GIANFRANCO CIVOLANI, “GS” DICEMBRE 2012
Primavera del sessantadue. Il presidente del Bologna Renato Dall’Ara si innamora follemente di quel tedesco che nelle varie amichevoli pre Mondiali (i Mondiali cileni) fa sfracelli a tutto campo. Dall’Ara non ci pensa tanto. Invia il fido Raffaele Sansone, già campione del Bologna negli anni Trenta, a proporre a Haller (che vive ad Augsburg, in Baviera, e gioca lì) un precontratto al quale non si può proprio dire di no. E nel mese di maggio. Dall’Ara decide: si va a casa di Aler (Dall’Ara non sapeva aspirare l’acca e dimezzava le elle) per farlo firmare. «E ci vado proprio io di persona», dice.
Dall’Ara parte in Mercedes con l’autista, fa firmare a Haller tanto di contratto pluriennale, ma nel viaggio di ritorno l’auto si rovescia in un fosso e l’autista è disperato. Dall’Ara ha settant’anni ed è rotolato tra le erbacce. Sorpresa: il presidente rossoblu emerge dalla melma e urla: «Io sto benissimo e il contratto di Aler è salvo».
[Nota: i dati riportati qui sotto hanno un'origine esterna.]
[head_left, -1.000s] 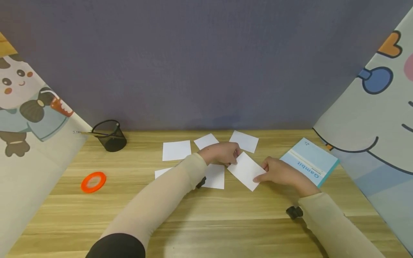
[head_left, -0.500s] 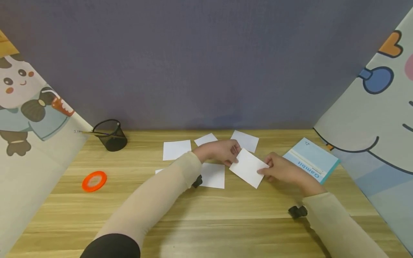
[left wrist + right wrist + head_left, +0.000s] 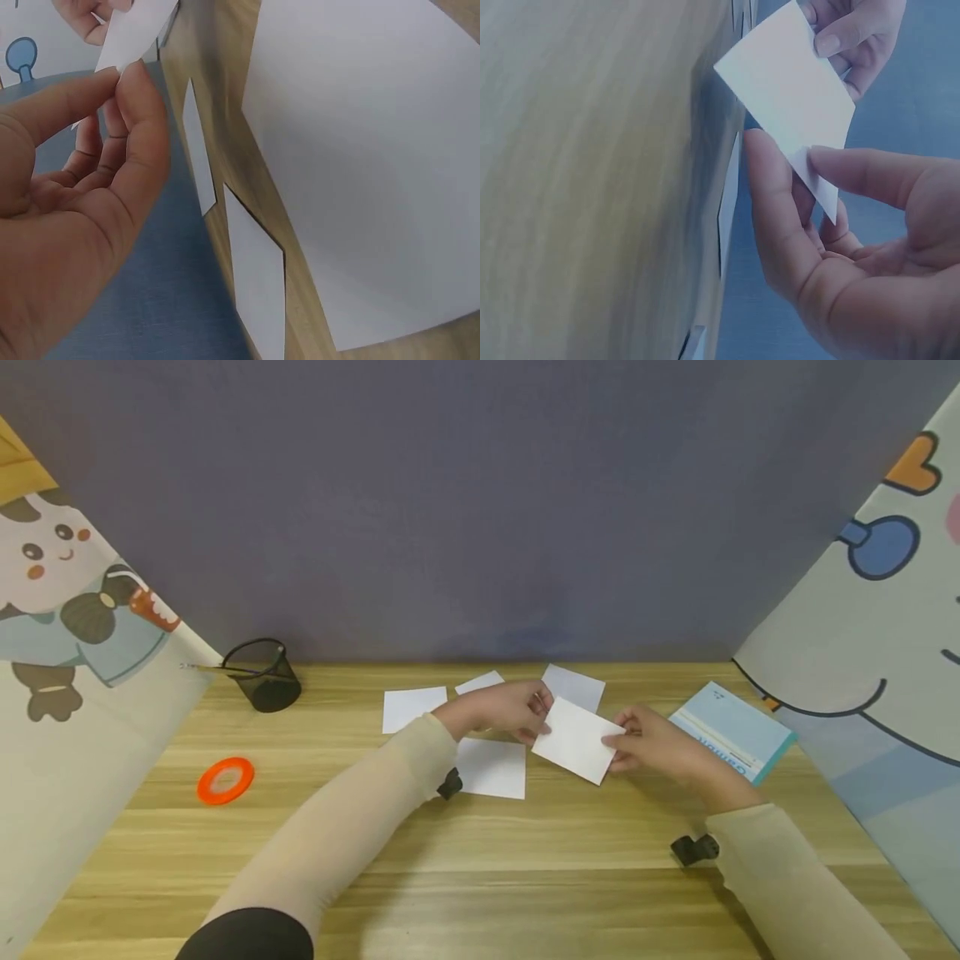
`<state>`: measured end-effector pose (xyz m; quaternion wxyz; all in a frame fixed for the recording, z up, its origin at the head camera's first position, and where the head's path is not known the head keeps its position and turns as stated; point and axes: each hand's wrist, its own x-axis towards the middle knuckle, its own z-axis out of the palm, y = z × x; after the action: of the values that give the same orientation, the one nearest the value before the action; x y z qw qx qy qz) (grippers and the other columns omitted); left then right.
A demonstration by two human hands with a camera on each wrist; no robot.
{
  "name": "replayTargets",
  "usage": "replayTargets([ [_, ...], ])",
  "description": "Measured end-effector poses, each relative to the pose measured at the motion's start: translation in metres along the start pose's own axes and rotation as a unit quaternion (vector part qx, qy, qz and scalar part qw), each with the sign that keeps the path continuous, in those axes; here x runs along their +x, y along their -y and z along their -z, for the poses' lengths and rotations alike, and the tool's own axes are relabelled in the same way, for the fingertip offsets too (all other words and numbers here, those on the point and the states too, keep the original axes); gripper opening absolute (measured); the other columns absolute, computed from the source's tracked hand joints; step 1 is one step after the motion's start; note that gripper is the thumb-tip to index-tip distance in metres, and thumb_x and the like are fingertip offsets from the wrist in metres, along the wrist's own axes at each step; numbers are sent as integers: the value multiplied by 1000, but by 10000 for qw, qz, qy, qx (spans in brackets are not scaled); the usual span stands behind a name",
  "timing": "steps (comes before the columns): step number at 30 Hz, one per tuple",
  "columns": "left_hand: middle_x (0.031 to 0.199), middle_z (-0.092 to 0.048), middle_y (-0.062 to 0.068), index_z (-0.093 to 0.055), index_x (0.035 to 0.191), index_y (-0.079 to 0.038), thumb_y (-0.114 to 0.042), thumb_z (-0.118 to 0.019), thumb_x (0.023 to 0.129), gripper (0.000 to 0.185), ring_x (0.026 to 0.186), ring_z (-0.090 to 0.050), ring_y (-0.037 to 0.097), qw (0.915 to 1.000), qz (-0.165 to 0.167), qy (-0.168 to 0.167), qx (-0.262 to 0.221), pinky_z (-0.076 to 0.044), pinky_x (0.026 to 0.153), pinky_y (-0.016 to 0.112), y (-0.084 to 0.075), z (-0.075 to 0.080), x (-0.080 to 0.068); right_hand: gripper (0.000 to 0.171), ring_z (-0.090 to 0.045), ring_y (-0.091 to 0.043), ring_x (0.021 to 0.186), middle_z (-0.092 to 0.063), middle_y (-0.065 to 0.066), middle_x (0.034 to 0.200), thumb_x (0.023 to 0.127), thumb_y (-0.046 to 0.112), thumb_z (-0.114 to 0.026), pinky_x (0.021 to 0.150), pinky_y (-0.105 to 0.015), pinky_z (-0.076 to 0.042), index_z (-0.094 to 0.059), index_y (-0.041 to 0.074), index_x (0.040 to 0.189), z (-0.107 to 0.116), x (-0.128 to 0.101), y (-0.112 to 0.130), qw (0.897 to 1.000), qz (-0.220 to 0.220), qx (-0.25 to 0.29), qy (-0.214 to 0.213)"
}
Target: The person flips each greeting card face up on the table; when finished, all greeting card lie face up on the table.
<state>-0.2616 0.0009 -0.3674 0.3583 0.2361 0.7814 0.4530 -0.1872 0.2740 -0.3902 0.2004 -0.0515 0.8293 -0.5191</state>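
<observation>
A small white paper sheet [image 3: 576,739] is held up over the wooden table between both hands. My left hand [image 3: 508,708] pinches its left edge between thumb and forefinger, which the left wrist view shows closely. At the opposite edge my right hand [image 3: 651,743] pinches the sheet, its thumb [image 3: 855,169] on the face and the other fingers behind. More white sheets lie flat on the table: one [image 3: 491,768] below the left hand, one [image 3: 414,708] left of the forearm, one [image 3: 480,682] behind the hand and one [image 3: 576,683] behind the held sheet.
On the right lies a light blue box [image 3: 731,731] printed "Gambit". An orange tape roll [image 3: 226,780] rests on the left. A black mesh pen cup [image 3: 272,681] with a pencil stands at the back left. A dark panel [image 3: 480,510] rises behind the wooden table [image 3: 480,877].
Both hands have lifted the held sheet slightly, away from me, and turned it a little, so its edges lie flatter across the view. The grip stays on both edges.
</observation>
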Motion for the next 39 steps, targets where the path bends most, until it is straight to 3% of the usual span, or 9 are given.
replayTargets([
  [5, 105, -52, 8, -47, 124, -6, -1, -67, 102, 30, 89, -62, 19, 9999, -141, -23, -55, -64, 83, 31, -1, 2, -4, 45, -74, -24, 94, -51, -33, 127, 109, 6, -57, 89, -38, -67, -29, -14, 138, -1, -4, 7, 9997, 204, -17, -126],
  [13, 109, -53, 8, -48, 121, -6, -1, -67, 101, 28, 88, -62, 18, 9979, -582, -265, 104, -63, 80, 29, 0, 3, -8, 45, -72, -28, 95, -49, -30, 128, 110, 10, -57, 89, -43, -68, -30, -8, 142, -3, -8, 15, 9973, 486, -228, -499],
  [18, 116, -53, 8, -48, 122, -7, -2, -68, 101, 30, 96, -63, 17, 9962, -728, -432, 200, -65, 90, 38, 0, 3, -9, 45, -72, -31, 98, -48, -28, 130, 111, 16, -58, 89, -44, -67, -33, -5, 142, -3, -12, 20, 9944, 547, -495, -752],
  [26, 121, -56, 7, -50, 122, -10, -8, -69, 102, 28, 114, -64, 20, 9913, -959, -660, 610, -60, 86, 25, 0, 4, -10, 42, -70, -35, 108, -51, -30, 131, 111, 15, -57, 91, -41, -66, -35, -6, 140, -3, -11, 22, 9895, 697, -785, -997],
  [33, 123, -61, 8, -51, 120, -11, -10, -70, 102, 27, 121, -65, 24, 9853, -1143, -877, 920, -58, 91, 28, 0, 3, -12, 40, -67, -42, 113, -53, -28, 128, 110, 12, -57, 91, -39, -66, -38, -9, 139, -4, -9, 24, 9862, 728, -836, -1233],
  [39, 121, -62, 5, -51, 117, -13, -12, -68, 105, 21, 117, -66, 19, 9771, -1295, -955, 1394, -57, 98, 30, 1, 0, -15, 42, -68, -40, 113, -53, -26, 128, 112, 19, -57, 88, -34, -66, -43, -8, 140, -3, -9, 24, 9856, 693, -871, -1274],
])
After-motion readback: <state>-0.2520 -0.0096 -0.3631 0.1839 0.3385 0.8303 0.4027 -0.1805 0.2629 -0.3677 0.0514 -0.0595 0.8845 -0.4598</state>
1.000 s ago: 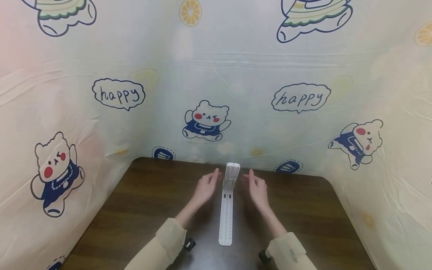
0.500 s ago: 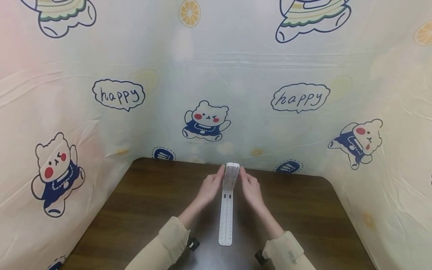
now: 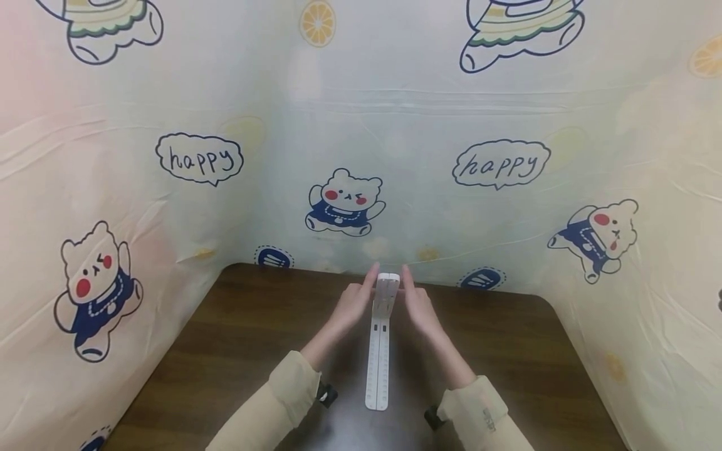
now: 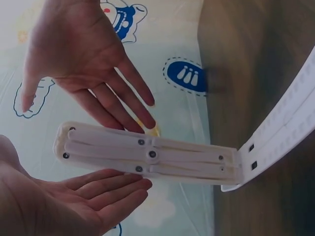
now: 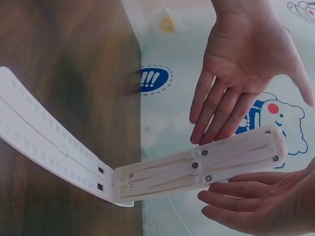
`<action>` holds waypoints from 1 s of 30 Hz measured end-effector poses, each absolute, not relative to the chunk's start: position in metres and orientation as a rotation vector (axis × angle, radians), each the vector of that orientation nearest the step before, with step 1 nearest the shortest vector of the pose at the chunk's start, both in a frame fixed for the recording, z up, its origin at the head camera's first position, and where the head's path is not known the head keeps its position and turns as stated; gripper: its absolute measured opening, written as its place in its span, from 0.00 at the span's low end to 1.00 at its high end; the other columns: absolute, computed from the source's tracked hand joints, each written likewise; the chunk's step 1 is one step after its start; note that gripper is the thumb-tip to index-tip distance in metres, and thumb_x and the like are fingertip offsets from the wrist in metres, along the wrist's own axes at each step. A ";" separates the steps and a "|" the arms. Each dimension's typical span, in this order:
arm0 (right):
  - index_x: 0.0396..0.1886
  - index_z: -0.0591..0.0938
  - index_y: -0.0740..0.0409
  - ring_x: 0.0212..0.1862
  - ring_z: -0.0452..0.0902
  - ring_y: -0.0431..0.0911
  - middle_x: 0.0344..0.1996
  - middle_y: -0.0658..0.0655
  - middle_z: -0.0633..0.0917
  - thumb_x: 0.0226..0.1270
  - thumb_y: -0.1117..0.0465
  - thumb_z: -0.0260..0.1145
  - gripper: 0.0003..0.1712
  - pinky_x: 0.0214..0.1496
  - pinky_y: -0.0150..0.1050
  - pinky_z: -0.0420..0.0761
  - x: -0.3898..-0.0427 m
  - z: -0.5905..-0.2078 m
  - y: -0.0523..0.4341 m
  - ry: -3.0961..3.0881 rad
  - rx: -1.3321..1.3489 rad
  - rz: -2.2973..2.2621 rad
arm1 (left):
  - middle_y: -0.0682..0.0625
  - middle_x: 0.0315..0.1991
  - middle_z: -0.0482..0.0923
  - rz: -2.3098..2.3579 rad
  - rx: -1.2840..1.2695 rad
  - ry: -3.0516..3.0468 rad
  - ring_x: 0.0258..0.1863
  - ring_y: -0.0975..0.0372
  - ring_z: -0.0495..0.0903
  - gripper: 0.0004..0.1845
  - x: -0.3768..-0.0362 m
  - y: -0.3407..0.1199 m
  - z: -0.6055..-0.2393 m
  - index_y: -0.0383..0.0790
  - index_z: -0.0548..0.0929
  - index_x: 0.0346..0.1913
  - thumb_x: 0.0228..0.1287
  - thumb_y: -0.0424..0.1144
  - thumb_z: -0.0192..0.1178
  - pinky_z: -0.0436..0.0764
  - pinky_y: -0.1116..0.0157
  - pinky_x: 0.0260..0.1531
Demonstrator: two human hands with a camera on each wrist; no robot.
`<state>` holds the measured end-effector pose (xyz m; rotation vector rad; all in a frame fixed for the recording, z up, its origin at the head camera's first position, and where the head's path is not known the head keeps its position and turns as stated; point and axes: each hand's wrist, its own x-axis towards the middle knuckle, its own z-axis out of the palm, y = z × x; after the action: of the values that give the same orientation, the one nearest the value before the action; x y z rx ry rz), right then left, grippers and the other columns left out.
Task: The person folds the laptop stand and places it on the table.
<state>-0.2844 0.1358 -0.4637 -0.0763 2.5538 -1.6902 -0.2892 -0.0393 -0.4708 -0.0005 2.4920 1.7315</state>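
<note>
A: At the far end of the bench (image 3: 237, 338), we have closed both hands in on the raised end of the white folding stand (image 3: 379, 351). A second ago they stood apart from it; now the left hand (image 3: 351, 305) and right hand (image 3: 418, 308) flank its upright part, palms facing each other.

B: Do we have hold of it?

A: Not by any grip. The fingers (image 4: 120, 189) of both hands are straight and held together, not curled round anything. In the wrist views the fingertips lie just beside the hinged part (image 5: 202, 169), touching it or close to touching; we cannot tell which.

B: And the stand itself?

A: It lies where it did, its long slotted strip (image 3: 376, 369) flat on the bench, running from near us to the far edge, its hinged end tilted up against the bear-print cloth (image 3: 344, 200).

B: So what does the closing-in amount to?

A: By our judgement, we are ready to press or fold that raised section, with nothing moved yet.

B: Any containers?

A: None in view.
</note>
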 end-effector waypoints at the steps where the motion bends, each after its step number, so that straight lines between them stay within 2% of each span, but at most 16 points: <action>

Ho seguito la carriera di questo tedesco funambolico e fracassone, diciamo pure un fantasista anarchico e spesso incontenibile fin da quando è arrivato a Bologna, luglio di quello stesso anno. Lui mi chiamava «giornalista di ciornale di Torino» perché io scrivevo per “Tuttosport” e chiaramente non mi considerava proprio uno di famiglia. Ma com’era possibile non fraternizzare con uno così? Napoletano di Baviera, scrivevamo e scrivevano tutti. Napoletano di giorno e di notte quando si concedeva qualche scappatella per sfuggire alle grinfie della terribile moglie Waltraud, una leggiadra signora che odiava tutti i giornalisti che non stravedevano per il suo augusto marito, una bollente e ruggente signora che a una giornalista bolognese diceva sempre: «Tu tifi per Nielsen, tu non vuoi bene a Helmut, tu p*****a».
L’uomo era un po’ così, madornale nel bene e nel meno bene, ma il calciatore era sublime, il miglior straniero arrivato a Bologna negli ultimi settant’anni, una delizia degli occhi e del cuore per chi lo ha visto giocare, ma giocare come e dove? Come e dove gli pareva perché il grande Fulvio Bernardini gli diceva solamente: «Lei giochi come sa».
Uno scudetto a Bologna, due alla Juve, tre Mondiali disputati con la sua Germania e vicecapocannoniere (nientepopodimeno dietro al grande Eusébio) ai Mondiali d’Inghilterra. E poi quella storia della feroce inimicizia con il danese Nielsen. Erano nati e sputati per giocare insieme, la fantasia al potere e il cinismo del bomberissimo. Ma una sera Haller con un giornalista (ebbene sì, con me) si sfogò contro il danese, io riportai pari pari e per un po’ di tempo scoppiò una tempesta che coinvolse metà squadra (l’allenatore Bernardini e Janich con il danese, Bulgarelli e Perani con il tedesco e Pascutti solissimo con i suoi pensieri e sentieri) prima di riconciliarsi la sera di quel magico settimo scudetto a Roma e di ridiventare amici quando si ritrovavano con i capelli bianchi per qualche allegra rimpatriata.
Helmut Haller detto il Panzer arrivò a Bologna nel mese di luglio e tre mesi dopo Bernardini annunciò urbi et orbi che quel suo Bologna giocava «come si gioca in Paradiso». E adesso in Paradiso o lì nei dintorni ci stanno Giacomo Bulgarelli e il Panzer, là seduti nel trespolo a guardare qui da noi cose più terrene e più tristi.
Chi fu Helmut Haller? Uno così, a Bologna, io non l’ho mai più visto.